You Don’t Get to Talk About Plantations

Look. You don’t get to do this.You just don’t. I know it’s some kind of intolerable burden on my fellow white people, not being able to say shit that can be said by Al Sharpton or Will.i.am or whoever the fuck we’re deciding represents All Black People for us this week. I know it’s really hard, when other people can use words without censure and then you try to use the same words and it’s bad, but that happens because you’re fucking stupid, so get over yourself.

There is an entire English language available to you, Joe Walsh. There is an entire squillion other languages, too, if you weren’t such a xenophobic hoover attachment, but you are, so there’s at least an entire English language in which you can say all kind of shit about how you feel Jesse Jackson is oppressing black people.

You can say all kinds of shit. You can make all kinds of points about whether the policies advocated by various black leaders will benefit black people enough or at all. You will still be wrong, because you’re Joe Walsh and being right is like your kryptonite, but you will be wrong without unduly embarrassing yourself and sounding like granddad at the party in 1880.

I don’t know why this is so hard for people to get.
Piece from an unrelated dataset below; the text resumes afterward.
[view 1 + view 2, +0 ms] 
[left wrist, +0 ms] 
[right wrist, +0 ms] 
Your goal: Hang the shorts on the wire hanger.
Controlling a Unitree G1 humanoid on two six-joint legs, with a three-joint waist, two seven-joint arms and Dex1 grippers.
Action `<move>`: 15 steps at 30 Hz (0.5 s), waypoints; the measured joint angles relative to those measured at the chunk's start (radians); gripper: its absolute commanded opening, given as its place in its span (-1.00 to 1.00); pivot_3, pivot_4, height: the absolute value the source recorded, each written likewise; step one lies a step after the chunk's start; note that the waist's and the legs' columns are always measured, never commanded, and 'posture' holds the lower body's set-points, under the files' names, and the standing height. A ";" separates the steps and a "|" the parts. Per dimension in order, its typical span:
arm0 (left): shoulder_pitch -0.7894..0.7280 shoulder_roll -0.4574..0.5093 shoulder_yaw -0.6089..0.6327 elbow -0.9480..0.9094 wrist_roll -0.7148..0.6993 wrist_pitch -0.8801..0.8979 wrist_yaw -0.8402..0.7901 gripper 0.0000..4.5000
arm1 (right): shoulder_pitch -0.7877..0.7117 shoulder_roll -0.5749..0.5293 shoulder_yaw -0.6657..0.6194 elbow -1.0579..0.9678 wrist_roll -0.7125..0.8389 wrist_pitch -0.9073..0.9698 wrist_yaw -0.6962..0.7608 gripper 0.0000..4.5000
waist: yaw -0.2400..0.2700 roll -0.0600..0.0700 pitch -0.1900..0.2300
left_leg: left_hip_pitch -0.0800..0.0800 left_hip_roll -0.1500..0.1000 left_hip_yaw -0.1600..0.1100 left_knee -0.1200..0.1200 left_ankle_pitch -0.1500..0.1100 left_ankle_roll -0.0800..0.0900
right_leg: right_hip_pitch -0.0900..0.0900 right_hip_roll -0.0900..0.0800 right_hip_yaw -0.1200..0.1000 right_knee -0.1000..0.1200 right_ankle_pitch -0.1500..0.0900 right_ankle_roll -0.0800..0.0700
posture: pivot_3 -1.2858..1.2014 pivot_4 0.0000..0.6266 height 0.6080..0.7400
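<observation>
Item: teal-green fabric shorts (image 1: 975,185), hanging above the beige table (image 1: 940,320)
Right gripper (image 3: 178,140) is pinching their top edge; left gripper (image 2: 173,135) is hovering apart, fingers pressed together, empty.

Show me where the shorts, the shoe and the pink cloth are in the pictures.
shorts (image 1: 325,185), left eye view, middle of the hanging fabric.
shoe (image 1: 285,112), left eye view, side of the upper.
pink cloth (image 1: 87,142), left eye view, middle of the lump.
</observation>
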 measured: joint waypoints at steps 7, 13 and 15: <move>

To listen to them bitch, the worst oppression these teawads have ever experienced is not being able to throw the n-word and its associated rhetoric around without somebody going, “Erm. Pal. No.” To listen to them whine and complain, giving them the side-eye when they haul slavemaster terminology out of the filthy armoires where they keep their speechwriters is pretty much JUST LIKE putting them in chains. But we all have things that are not on the table for others to use in an argument. We all have things we really don’t own and therefore shouldn’t claim.

We’re not having a word shortage. There are plenty of ways to call Jesse Jackson a dick. You could, for example, talk to and listen to actual alive people about Jesse Jackson’s work (including, one presumes, Jesse Jackson, because you are in Congress and he would probably take your call) and get some suggestions. But no, you want to make glib stupid fucking cracks about plantations because that’s the first thing that jumps into your empty head.

Because that’s how you think of black people. Because that’s your go-to image, right there on top of the pile.

A.

4 thoughts on “You Don’t Get to Talk About Plantations

  1. MapleStreet says:

    Perhaps being from Illinois, he thought he was one state over in Missouri and got his idea from the lyrics of the state song, The Missouri Waltz.

  2. PWL says:

    This cat’s a winner all the way around: not only a deadbeat dad (Rick Warren must have a very strange idea of what a Family Values Legislator is), but a horse’s ass as well. One question: how did his guy ever get elected? He’s the kind best left alone, dead drunk in his man-cave, muttering his obnoxious shit to himself…

  3. MarcD says:

    Remember that this is the asshat named Family Values Legislator of the Year by Rick Warren. Even though he owed six figures in back child support. His child support case was dismissed in April after reaching a settlement with his ex wife. His defense at the time was that his salary (six figures as a member of Congress) didn’t afford him the luxury of, you know, raising his kids.
    It shouldn’t surprise us that Rep. Massengill (DBAG – IL) feels he is superior African Americans, too.

  4. “squillion” … you made me look it up. This is why I love the internet.